*EXERCISE*: Whenever a line in the records below holds the string "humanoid", copy it out.

*INPUT DATA*:
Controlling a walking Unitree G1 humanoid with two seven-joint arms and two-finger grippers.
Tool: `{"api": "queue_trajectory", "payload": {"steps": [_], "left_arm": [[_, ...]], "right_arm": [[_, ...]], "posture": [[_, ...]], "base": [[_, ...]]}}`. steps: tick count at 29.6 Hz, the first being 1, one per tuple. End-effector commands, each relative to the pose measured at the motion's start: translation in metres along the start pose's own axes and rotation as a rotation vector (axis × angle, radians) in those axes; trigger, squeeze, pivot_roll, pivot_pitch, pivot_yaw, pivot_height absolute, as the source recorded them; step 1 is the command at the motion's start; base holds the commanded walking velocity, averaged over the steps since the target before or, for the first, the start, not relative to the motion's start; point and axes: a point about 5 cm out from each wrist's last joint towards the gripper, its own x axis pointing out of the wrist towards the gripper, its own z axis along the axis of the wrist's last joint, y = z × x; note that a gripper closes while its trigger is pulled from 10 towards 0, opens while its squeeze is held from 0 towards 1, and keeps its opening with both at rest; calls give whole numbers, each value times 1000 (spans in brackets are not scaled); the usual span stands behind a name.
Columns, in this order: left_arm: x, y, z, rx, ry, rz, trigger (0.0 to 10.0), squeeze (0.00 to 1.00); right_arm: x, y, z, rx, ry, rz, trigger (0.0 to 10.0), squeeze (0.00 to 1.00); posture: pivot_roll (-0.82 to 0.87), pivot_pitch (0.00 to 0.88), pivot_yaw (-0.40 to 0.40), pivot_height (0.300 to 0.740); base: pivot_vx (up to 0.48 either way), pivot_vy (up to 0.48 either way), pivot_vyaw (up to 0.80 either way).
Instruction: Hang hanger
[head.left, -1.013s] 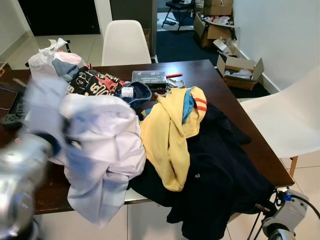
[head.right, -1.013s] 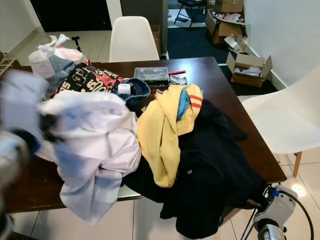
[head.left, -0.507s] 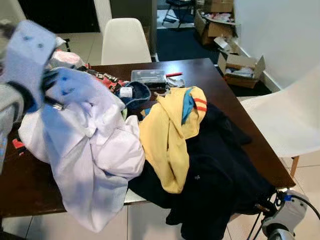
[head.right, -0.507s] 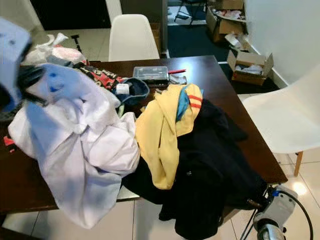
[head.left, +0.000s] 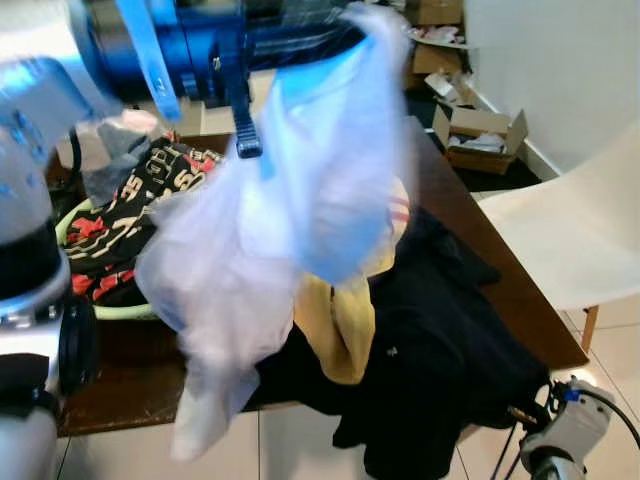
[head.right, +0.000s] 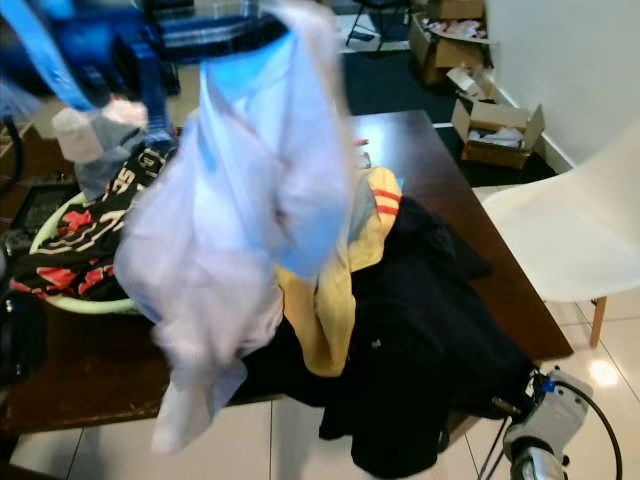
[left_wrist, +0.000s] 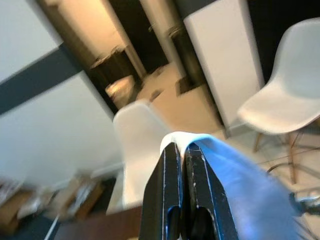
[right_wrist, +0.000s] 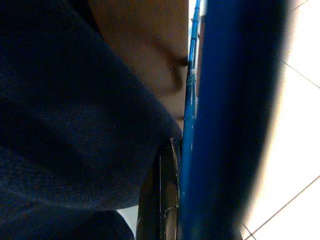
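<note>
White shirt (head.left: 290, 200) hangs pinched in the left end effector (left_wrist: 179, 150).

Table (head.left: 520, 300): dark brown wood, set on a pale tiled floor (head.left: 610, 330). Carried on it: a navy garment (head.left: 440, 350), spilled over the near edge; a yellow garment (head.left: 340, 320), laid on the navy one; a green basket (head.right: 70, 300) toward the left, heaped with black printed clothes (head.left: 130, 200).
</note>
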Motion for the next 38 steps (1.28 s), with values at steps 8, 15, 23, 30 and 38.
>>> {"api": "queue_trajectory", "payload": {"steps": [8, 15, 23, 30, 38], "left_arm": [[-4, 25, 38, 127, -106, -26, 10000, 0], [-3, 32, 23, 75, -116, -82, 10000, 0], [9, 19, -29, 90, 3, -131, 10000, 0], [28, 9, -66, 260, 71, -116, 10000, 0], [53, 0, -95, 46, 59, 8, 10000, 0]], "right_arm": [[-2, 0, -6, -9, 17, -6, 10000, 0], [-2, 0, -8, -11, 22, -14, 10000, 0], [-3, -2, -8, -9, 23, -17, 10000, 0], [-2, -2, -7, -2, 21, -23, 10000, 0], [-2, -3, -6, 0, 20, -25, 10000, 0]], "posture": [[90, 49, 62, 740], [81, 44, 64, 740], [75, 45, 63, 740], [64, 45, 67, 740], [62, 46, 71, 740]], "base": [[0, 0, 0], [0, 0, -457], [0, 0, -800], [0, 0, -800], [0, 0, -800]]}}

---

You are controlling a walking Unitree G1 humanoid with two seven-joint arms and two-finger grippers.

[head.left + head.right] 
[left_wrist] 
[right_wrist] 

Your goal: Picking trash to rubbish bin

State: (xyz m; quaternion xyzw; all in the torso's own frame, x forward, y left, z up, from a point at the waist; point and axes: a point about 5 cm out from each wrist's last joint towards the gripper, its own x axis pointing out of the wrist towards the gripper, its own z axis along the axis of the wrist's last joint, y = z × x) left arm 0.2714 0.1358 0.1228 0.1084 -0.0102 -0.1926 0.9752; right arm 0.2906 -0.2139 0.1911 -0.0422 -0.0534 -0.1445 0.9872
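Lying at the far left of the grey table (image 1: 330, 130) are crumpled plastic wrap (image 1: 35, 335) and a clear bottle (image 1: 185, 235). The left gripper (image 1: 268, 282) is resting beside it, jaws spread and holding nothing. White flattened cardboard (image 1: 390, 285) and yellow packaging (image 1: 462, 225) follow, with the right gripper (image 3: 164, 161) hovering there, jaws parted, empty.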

*FINISHED EXERCISE*:
Controlling a walking Unitree G1 humanoid with two seven-joint arms and two-finger grippers.
You are controlling a walking Unitree G1 humanoid with two seven-joint arms and two-finger grippers.

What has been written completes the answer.